TASK PROMPT >> Give back the lines below exactly, but do not include any pictures.

DATA SEGMENT >>

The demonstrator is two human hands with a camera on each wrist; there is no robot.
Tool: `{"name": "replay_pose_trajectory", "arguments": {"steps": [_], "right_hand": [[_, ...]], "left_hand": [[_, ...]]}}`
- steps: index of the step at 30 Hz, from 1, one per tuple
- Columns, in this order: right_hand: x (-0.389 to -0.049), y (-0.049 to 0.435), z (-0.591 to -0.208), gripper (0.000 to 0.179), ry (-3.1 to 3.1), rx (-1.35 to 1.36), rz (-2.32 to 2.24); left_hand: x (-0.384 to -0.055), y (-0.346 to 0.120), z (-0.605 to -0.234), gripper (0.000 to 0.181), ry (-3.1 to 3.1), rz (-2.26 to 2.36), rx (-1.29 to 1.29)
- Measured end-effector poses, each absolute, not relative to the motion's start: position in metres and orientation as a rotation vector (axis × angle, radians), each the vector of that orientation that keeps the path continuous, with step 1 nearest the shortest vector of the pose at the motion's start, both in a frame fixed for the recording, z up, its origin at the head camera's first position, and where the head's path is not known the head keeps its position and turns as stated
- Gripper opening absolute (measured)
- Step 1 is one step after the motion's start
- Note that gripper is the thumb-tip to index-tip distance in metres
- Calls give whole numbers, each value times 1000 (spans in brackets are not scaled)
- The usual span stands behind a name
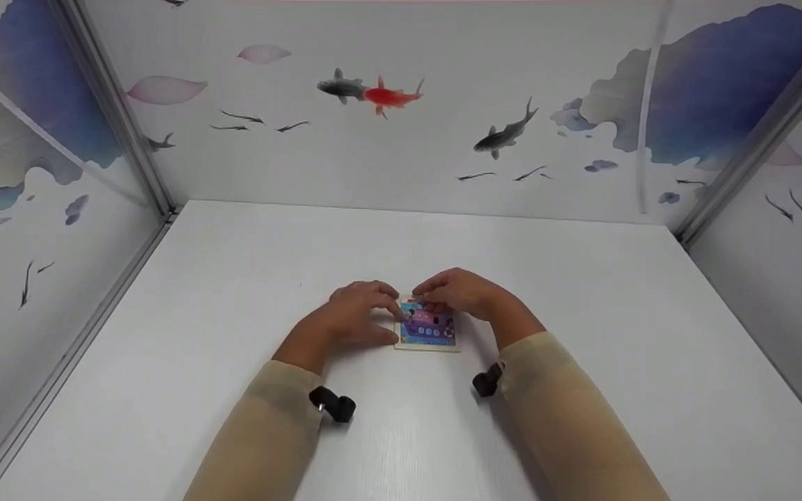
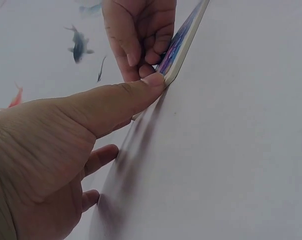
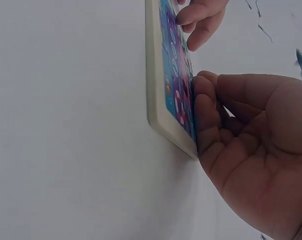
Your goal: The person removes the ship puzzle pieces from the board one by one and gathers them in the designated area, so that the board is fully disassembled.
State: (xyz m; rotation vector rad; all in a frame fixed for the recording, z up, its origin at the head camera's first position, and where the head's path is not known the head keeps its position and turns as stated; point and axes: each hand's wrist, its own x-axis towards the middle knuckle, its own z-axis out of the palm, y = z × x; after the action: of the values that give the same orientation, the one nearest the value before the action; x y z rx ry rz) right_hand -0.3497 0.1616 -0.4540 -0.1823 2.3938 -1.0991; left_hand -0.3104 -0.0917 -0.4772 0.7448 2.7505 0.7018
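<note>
A small square picture board (image 1: 429, 332) with a pale wooden rim lies flat on the white table; its picture is a pink and purple cartoon ship on blue. My left hand (image 1: 359, 313) is at its left side, the thumb against the near left corner and one fingertip over the picture. In the left wrist view, other fingers of that hand spread down by the table. Over the board's far part, my right hand (image 1: 467, 293) bends its fingers, the fingertips close together at the picture. I cannot tell whether a small piece is between them.
The white table (image 1: 234, 278) stretches around the board. White panels (image 1: 429, 160) printed with fish and leaves enclose its back and sides, with metal posts (image 1: 122, 104) at the corners. Dark wrist-camera mounts (image 1: 333, 405) stick out from both sleeves.
</note>
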Motion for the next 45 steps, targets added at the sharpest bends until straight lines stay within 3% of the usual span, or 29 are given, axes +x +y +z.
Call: {"name": "replay_pose_trajectory", "arguments": {"steps": [22,45], "right_hand": [[-347,158,-454,23,2485,-244,-926],[-349,165,-466,14,2437,-242,-1224]], "left_hand": [[-312,-89,-479,24,2753,710,706],[-313,-91,-478,22,2724,754,707]]}}
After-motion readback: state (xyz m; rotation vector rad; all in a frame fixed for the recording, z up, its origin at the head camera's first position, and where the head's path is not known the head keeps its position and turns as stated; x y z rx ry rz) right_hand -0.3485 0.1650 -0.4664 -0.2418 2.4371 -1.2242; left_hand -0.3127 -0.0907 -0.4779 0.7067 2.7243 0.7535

TASK OUTPUT >>
The demonstrator is two human hands with a camera on each wrist; there is no robot.
Tool: `{"name": "replay_pose_trajectory", "arguments": {"steps": [_], "right_hand": [[_, ...]], "left_hand": [[_, ...]]}}`
- steps: index of the step at 30 Hz, from 1, one per tuple
- Columns, in this order: right_hand: x (-0.389 to -0.049), y (-0.049 to 0.435), z (-0.591 to -0.208), gripper (0.000 to 0.179), ry (-3.1 to 3.1), rx (-1.35 to 1.36), rz (-2.32 to 2.24); left_hand: x (-0.384 to -0.055), y (-0.346 to 0.120), z (-0.605 to -0.234), gripper (0.000 to 0.181), ry (-3.1 to 3.1), rz (-2.26 to 2.36), rx (-1.29 to 1.29)
- Measured end-effector poses, each absolute, not relative to the motion's start: position in metres and orientation as a rotation vector (axis × angle, radians), each the vector of that orientation that keeps the path continuous, with step 1 nearest the shortest vector of the pose at the motion's start, both in a frame fixed for the recording, z up, its origin at the head camera's first position, and where the head's path is not known the head keeps its position and turns as stated
- Gripper opening absolute (measured)
- Step 1 is one step after the motion's start
- Note that gripper is the thumb-tip to index-tip distance in metres
- Calls give whole numbers, each value times 1000 (spans in brackets are not scaled)
- The usual span stands behind a name
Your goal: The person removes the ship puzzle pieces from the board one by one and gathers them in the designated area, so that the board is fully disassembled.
State: (xyz m; rotation vector rad; all in a frame fixed for the recording, z up, its origin at the head camera's first position, and where the head's path is not known the head keeps its position and turns as stated; point and axes: each hand's wrist, its own x-axis towards the middle knuckle, its own z-axis out of the palm, y = z × x; after the action: of the values that give the same orientation, the one nearest the value before the action; x y z rx ry rz) right_hand -0.3497 0.1616 -0.4540 -0.1823 2.3938 -1.0991; left_hand -0.3104 -0.0917 -0.4772 0.7448 2.7505 0.7018
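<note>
A small square picture board (image 1: 429, 332) with a pale wooden rim lies flat on the white table; its picture is a pink and purple cartoon ship on blue. My left hand (image 1: 359, 313) is at its left side, the thumb against the near left corner and one fingertip over the picture. In the left wrist view, other fingers of that hand spread down by the table. Over the board's far part, my right hand (image 1: 467, 293) bends its fingers, the fingertips close together at the picture. I cannot tell whether a small piece is between them.
The white table (image 1: 234, 278) stretches around the board. White panels (image 1: 429, 160) printed with fish and leaves enclose its back and sides, with metal posts (image 1: 122, 104) at the corners. Dark wrist-camera mounts (image 1: 333, 405) stick out from both sleeves.
</note>
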Motion for the next 45 steps, targets added at the sharpest bends until straight lines stay within 3% of the usual span, or 29 are given, axes +x +y +z.
Call: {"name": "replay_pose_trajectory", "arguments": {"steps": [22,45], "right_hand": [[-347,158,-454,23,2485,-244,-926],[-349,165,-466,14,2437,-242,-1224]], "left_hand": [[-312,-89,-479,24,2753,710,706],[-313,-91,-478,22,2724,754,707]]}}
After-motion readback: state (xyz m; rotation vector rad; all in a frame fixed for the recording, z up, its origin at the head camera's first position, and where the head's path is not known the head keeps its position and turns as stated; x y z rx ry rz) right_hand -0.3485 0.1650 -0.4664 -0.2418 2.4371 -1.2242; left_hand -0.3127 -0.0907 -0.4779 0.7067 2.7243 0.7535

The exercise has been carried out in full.